Work to be completed: Would you retype the whole listing exactly?
--
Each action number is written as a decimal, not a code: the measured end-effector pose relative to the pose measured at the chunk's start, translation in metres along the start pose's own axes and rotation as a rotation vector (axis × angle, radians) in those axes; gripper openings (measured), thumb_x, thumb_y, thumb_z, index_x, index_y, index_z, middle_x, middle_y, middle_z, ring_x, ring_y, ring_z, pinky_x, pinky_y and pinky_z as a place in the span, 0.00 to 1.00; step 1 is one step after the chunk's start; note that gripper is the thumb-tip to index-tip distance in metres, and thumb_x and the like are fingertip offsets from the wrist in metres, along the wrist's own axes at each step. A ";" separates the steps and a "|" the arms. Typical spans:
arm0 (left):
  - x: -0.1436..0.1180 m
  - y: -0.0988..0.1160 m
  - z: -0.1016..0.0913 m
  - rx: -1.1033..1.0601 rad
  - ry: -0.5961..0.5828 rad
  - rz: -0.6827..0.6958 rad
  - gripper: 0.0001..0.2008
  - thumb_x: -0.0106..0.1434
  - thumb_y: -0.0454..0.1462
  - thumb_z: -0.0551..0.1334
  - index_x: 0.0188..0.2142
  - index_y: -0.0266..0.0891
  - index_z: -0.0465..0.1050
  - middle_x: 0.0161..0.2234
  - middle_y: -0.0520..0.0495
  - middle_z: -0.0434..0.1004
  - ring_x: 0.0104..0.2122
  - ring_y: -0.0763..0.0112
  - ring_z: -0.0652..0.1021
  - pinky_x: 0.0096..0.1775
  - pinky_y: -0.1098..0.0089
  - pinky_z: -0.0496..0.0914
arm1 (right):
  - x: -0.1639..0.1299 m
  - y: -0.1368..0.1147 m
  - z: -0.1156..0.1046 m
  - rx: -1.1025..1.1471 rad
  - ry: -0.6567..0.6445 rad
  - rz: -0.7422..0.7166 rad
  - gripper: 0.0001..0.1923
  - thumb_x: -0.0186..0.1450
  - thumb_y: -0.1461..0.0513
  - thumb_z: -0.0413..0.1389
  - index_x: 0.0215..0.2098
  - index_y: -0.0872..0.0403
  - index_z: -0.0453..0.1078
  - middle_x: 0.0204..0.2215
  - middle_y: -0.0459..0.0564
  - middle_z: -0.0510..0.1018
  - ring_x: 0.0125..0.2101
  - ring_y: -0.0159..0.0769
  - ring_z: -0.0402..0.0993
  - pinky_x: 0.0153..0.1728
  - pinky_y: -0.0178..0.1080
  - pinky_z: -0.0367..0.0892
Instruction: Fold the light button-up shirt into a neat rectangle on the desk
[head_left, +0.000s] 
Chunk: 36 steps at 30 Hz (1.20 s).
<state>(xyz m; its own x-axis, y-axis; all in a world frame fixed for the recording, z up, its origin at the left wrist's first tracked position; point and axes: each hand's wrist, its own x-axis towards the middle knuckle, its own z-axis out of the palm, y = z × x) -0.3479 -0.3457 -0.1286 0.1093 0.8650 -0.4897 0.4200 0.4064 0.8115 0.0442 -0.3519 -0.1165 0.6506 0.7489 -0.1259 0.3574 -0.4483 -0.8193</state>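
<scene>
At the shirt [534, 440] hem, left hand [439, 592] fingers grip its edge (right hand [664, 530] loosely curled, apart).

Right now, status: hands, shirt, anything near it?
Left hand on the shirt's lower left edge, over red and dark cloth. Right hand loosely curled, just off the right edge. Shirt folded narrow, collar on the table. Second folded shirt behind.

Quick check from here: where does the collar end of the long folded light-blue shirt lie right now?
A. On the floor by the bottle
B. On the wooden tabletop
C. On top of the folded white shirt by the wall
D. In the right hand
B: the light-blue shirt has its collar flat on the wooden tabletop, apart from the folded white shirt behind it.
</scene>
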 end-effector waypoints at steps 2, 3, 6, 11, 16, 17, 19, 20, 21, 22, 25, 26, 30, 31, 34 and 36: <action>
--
Exercise response:
Each action number is written as a decimal, not a code: the measured end-effector pose relative to the pose measured at the chunk's start, translation in metres along the start pose's own axes and rotation as a rotation vector (axis × angle, radians) in those axes; gripper openings (measured), thumb_x, thumb_y, thumb_z, index_x, index_y, index_z, middle_x, middle_y, middle_z, ring_x, ring_y, ring_z, pinky_x, pinky_y and pinky_z as a place in the span, 0.00 to 1.00; step 1 is one step after the chunk's start; note that gripper is the thumb-tip to index-tip distance in metres, and thumb_x and the like are fingertip offsets from the wrist in metres, along the wrist's own axes at each step. A ";" separates the steps and a "|" the arms. Typical spans:
arm0 (left):
  - x: -0.1436..0.1180 m
  - y: -0.0988..0.1160 m
  - z: -0.1016..0.0913 m
  - rx: -1.1033..1.0601 rad
  - ry: -0.5961..0.5828 rad
  - rz: -0.6827..0.6958 rad
  - gripper: 0.0001..0.2008
  - thumb_x: -0.0106..0.1434
  - thumb_y: -0.0454..0.1462
  - thumb_z: -0.0551..0.1334
  - index_x: 0.0188..0.2142
  - index_y: -0.0266..0.0891
  - index_z: -0.0465..0.1050
  - middle_x: 0.0161..0.2234
  - middle_y: -0.0520..0.0495
  - middle_z: -0.0434..0.1004
  - ring_x: 0.0104..0.2122
  - ring_y: -0.0763..0.0112
  - ring_z: -0.0652..0.1021
  - pinky_x: 0.0096..0.1775
  - pinky_y: -0.1098..0.0089
  - pinky_z: -0.0496..0.0914
arm1 (right):
  - x: -0.1639..0.1299 m
  - y: -0.1368..0.1147 m
  - z: -0.1156..0.1046 m
  - rx: -1.1025..1.1471 rad
  - ry: -0.6567..0.6445 rad
  - rz: -0.7422..0.7166 rad
  - gripper: 0.0001..0.1923
  - thumb_x: -0.0186..0.1450
  - thumb_y: -0.1461..0.0513
  - thumb_z: -0.0413..0.1389
  - index_x: 0.0215..0.2098
  - index_y: -0.0872..0.0403
  - index_z: -0.0453..0.1078
  - middle_x: 0.0204..0.2215
  - middle_y: -0.0459..0.0564
  - middle_z: -0.0510..0.1018
  - ring_x: 0.0125..0.2101
  - ring_y: -0.0159..0.0769
  - ring_z: -0.0402..0.0993
  - pinky_x: 0.0153..0.1728
  - pinky_y: -0.0178..0.1080
  - pinky_z: -0.0367..0.0892
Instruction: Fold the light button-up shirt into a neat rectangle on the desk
[head_left, +0.000s] 
Chunk: 36 steps at 30 Hz (1.20 s).
<state>(xyz m; its own x-axis, y-axis; all in a world frame fixed for the recording, z up, its origin at the left wrist's first tracked position; point and axes: each hand's wrist, its own x-axis towards the middle knuckle, its own z-axis out of the palm, y = z × x) -0.3479 -0.3457 -0.1286 0.1093 0.8650 -0.4897 0.4200 0.4064 0.8115 0.0442 -0.3519 -0.1165 0.6506 0.7489 -0.1259 0.3574 -0.4483 -0.8193</state>
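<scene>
At the shirt [534, 440] hem, left hand [439, 592] fingers grip its edge (right hand [664, 530] loosely curled, apart).

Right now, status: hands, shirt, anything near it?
Left hand on the shirt's lower left edge, over red and dark cloth. Right hand loosely curled, just off the right edge. Shirt folded narrow, collar on the table. Second folded shirt behind.

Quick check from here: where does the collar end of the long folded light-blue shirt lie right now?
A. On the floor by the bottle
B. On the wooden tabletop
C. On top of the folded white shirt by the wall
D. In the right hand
B: the light-blue shirt has its collar flat on the wooden tabletop, apart from the folded white shirt behind it.
</scene>
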 end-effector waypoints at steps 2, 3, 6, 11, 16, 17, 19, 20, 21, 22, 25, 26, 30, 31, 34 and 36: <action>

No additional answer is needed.